Beneath this line are the data; copy exactly the part of them that opens with the line containing "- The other" and closes with the line containing "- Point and", and only that part.
(Beginning of COLLECTED MATERIAL)
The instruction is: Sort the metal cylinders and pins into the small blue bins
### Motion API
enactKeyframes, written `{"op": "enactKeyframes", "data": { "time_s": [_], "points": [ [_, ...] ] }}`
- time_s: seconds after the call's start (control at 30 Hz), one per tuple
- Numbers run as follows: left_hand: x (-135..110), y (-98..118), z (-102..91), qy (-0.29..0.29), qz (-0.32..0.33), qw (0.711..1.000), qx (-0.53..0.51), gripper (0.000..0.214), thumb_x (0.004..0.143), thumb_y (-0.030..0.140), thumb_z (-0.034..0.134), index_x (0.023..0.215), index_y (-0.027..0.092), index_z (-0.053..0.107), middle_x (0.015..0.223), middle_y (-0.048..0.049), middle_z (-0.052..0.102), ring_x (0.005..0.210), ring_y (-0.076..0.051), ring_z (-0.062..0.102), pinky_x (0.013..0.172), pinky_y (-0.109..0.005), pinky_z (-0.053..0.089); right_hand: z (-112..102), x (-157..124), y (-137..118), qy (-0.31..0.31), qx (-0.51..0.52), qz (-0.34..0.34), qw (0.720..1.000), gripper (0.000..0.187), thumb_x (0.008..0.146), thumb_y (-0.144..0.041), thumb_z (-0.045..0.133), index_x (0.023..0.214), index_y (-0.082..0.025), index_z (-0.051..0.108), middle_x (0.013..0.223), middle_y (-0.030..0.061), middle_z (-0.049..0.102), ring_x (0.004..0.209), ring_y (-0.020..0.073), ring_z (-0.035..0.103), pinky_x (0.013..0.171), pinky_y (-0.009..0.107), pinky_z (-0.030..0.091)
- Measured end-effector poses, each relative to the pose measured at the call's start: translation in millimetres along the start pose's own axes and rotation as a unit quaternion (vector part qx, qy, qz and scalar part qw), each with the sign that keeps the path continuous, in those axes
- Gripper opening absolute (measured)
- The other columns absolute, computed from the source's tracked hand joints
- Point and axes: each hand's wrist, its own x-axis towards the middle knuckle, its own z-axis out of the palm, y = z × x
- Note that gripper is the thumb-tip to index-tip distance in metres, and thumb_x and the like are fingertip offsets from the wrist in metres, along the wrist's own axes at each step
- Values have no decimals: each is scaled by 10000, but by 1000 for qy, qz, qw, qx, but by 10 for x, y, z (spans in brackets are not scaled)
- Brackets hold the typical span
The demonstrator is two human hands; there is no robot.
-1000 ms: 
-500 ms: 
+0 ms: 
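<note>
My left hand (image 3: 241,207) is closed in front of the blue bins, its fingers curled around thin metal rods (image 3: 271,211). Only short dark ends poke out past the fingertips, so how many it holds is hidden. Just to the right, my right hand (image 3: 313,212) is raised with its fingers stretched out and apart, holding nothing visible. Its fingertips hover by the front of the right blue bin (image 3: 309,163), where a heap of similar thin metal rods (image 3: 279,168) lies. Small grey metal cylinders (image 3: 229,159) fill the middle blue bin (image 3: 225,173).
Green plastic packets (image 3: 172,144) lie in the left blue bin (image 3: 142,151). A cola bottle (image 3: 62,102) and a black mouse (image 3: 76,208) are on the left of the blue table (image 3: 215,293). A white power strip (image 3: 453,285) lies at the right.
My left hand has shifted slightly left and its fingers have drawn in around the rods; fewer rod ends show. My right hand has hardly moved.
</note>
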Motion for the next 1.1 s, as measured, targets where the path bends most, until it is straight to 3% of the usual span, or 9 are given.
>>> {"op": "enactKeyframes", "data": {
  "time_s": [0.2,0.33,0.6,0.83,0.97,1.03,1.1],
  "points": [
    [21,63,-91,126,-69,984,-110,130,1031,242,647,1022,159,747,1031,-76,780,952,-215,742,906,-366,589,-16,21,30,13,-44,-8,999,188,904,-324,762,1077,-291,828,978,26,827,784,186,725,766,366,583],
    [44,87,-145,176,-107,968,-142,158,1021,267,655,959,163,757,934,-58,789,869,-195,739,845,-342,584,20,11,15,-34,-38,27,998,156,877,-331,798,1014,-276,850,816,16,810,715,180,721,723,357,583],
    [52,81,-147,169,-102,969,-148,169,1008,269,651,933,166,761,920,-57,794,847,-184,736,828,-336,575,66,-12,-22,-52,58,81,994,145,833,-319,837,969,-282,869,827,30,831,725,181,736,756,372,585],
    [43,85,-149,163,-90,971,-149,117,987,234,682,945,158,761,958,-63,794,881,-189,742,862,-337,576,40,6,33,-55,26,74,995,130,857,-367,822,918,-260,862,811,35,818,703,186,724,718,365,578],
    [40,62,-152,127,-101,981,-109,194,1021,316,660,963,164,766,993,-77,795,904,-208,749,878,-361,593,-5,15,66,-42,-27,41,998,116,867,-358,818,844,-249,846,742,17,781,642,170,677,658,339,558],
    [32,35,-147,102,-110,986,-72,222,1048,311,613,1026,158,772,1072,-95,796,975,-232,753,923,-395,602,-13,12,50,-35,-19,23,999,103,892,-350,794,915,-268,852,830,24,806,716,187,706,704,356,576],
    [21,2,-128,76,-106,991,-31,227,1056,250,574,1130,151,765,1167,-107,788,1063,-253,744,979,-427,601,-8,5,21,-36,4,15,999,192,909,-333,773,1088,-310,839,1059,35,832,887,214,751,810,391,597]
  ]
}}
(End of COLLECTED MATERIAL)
TASK RESPONSE
- The other columns absolute, computed from the source's tracked hand joints
- Point and axes: each hand's wrist, its own x-axis towards the middle knuckle, its own z-axis out of the palm, y = z × x

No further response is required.